== Exercise instructions ==
Whenever the word "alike" turns up in a line below, that line should be copied.

(Dataset excerpts)
**********

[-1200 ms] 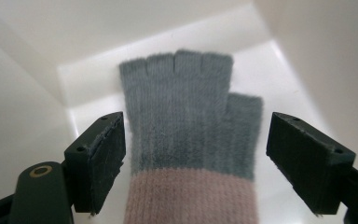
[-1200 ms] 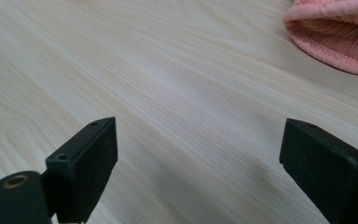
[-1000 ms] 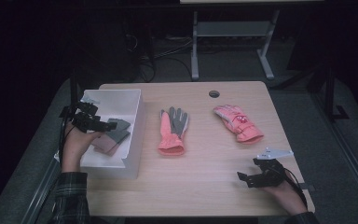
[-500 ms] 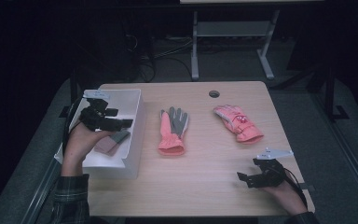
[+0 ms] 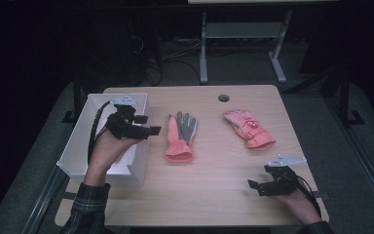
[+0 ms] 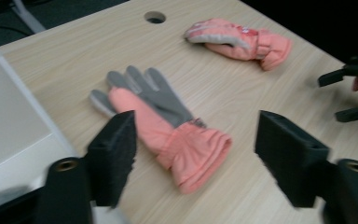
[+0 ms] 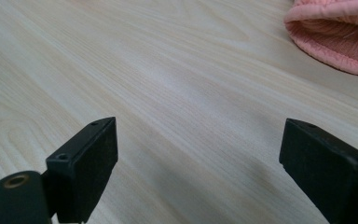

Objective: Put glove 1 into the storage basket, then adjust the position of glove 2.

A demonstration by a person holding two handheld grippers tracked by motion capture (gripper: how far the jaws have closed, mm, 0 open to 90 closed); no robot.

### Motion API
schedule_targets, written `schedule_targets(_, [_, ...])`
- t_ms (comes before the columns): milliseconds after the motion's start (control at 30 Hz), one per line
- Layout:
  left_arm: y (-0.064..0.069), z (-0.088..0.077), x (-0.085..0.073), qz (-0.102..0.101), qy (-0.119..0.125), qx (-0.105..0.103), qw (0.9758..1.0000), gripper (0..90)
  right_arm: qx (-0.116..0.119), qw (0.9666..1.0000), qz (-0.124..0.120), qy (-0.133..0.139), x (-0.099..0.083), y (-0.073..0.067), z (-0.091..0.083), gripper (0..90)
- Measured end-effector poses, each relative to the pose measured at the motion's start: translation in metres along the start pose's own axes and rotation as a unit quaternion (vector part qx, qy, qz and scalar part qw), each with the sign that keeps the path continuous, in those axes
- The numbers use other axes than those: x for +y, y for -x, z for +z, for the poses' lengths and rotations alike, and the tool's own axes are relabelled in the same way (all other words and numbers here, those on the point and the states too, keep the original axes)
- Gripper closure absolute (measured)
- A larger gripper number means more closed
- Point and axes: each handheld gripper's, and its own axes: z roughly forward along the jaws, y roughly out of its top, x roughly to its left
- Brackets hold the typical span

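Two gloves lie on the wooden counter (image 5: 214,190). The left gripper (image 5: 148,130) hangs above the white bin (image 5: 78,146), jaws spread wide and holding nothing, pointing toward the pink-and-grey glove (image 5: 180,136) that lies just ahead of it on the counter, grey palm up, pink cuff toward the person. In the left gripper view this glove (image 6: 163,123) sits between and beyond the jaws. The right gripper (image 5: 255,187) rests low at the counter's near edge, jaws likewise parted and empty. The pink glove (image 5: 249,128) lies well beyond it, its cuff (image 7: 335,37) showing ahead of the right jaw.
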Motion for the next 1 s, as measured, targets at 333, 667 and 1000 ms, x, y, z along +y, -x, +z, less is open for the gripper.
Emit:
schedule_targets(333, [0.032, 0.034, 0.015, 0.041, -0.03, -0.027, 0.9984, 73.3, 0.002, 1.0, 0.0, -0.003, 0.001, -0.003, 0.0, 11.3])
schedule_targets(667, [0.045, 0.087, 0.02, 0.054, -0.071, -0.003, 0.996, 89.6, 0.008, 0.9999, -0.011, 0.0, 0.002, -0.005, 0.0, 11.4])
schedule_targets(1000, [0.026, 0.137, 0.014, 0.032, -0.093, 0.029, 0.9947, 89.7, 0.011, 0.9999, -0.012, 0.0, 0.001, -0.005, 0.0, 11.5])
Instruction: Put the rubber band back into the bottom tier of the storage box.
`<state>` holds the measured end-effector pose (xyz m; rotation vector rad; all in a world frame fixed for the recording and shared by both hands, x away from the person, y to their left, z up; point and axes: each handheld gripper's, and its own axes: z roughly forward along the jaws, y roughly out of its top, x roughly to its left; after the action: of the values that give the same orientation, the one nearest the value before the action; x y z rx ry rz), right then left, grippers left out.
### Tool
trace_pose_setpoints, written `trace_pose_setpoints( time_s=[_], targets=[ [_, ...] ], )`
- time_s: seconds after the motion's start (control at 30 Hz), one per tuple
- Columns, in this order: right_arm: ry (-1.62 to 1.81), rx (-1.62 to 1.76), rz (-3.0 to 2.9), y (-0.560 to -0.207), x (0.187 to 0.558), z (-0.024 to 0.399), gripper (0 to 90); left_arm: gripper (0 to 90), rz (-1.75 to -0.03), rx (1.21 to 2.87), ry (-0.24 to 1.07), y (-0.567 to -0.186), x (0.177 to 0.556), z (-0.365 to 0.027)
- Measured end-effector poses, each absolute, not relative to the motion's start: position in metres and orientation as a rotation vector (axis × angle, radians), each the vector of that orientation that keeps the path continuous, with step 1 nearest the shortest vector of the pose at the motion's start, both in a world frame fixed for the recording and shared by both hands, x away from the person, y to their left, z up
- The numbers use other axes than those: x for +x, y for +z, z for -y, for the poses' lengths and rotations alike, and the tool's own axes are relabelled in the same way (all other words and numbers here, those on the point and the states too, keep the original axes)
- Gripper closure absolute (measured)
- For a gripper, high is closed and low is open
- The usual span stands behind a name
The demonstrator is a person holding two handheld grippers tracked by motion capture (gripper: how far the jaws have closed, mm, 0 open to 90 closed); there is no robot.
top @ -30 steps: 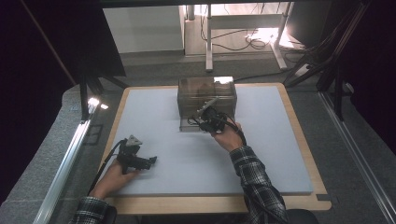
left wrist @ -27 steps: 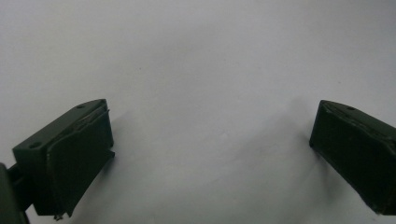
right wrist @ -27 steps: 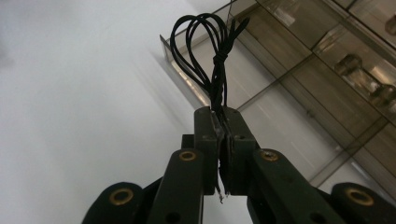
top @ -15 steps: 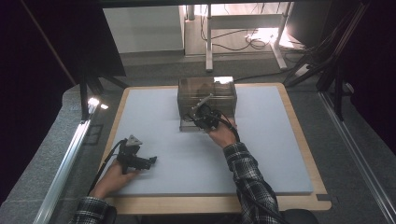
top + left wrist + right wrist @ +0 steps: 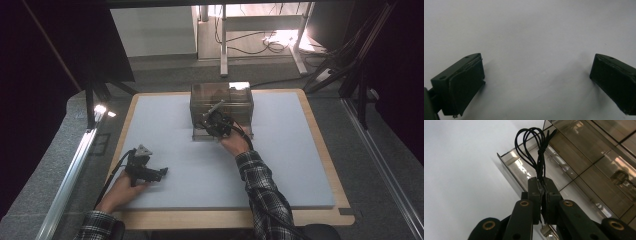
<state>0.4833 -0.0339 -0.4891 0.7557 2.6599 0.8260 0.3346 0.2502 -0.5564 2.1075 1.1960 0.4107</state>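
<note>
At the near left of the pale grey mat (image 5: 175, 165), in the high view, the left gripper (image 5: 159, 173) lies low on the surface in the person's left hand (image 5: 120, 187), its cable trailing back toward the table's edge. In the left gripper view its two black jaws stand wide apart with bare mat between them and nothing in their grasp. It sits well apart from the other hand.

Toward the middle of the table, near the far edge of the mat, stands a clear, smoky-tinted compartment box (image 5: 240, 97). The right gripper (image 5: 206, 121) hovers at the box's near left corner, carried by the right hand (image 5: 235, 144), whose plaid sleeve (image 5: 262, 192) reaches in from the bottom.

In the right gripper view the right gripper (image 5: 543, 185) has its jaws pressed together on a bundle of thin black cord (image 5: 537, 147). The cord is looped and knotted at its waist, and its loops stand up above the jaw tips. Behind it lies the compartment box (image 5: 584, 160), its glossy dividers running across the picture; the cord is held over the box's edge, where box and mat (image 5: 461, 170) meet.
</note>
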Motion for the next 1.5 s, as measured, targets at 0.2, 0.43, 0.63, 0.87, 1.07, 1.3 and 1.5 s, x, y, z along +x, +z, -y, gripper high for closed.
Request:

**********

== Answer for this exercise ==
- The numbers use other axes than those: x for +y, y for -x, z for +z, for the poses' lengths and rotations alike, and the tool's own axes are relabelled in the same way (all other words and numbers here, those on the point and the states too, keep the original axes)
- The numbers use other axes than those: x for +x, y for +z, z for -y, for the poses' lengths and rotations alike, and the tool's own axes are relabelled in the same way (all other words and numbers here, those on the point and the states too, keep the original axes)

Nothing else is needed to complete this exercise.